DATASET EXTRACT:
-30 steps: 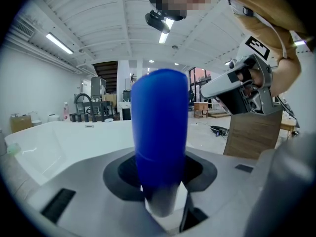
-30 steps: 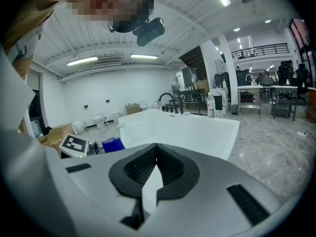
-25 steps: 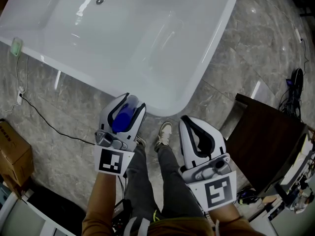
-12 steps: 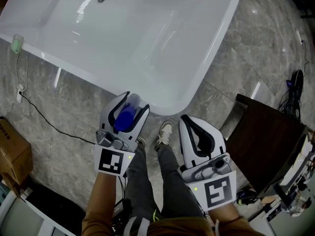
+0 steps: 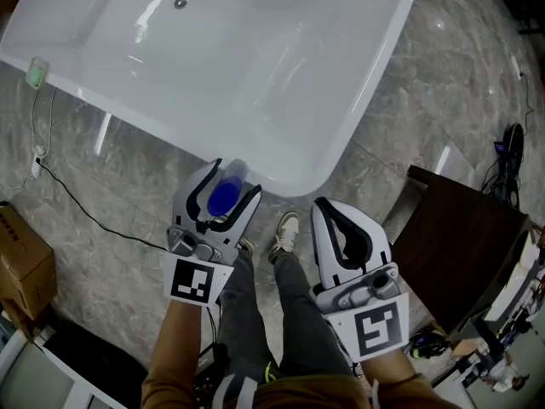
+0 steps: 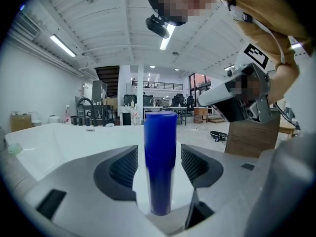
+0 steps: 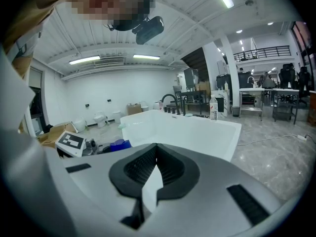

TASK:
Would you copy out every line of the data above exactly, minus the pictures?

RESULT OF THIS TASK:
-30 steps: 
-30 steps: 
-25 steps: 
-12 steps: 
+0 steps: 
+0 steps: 
+0 steps: 

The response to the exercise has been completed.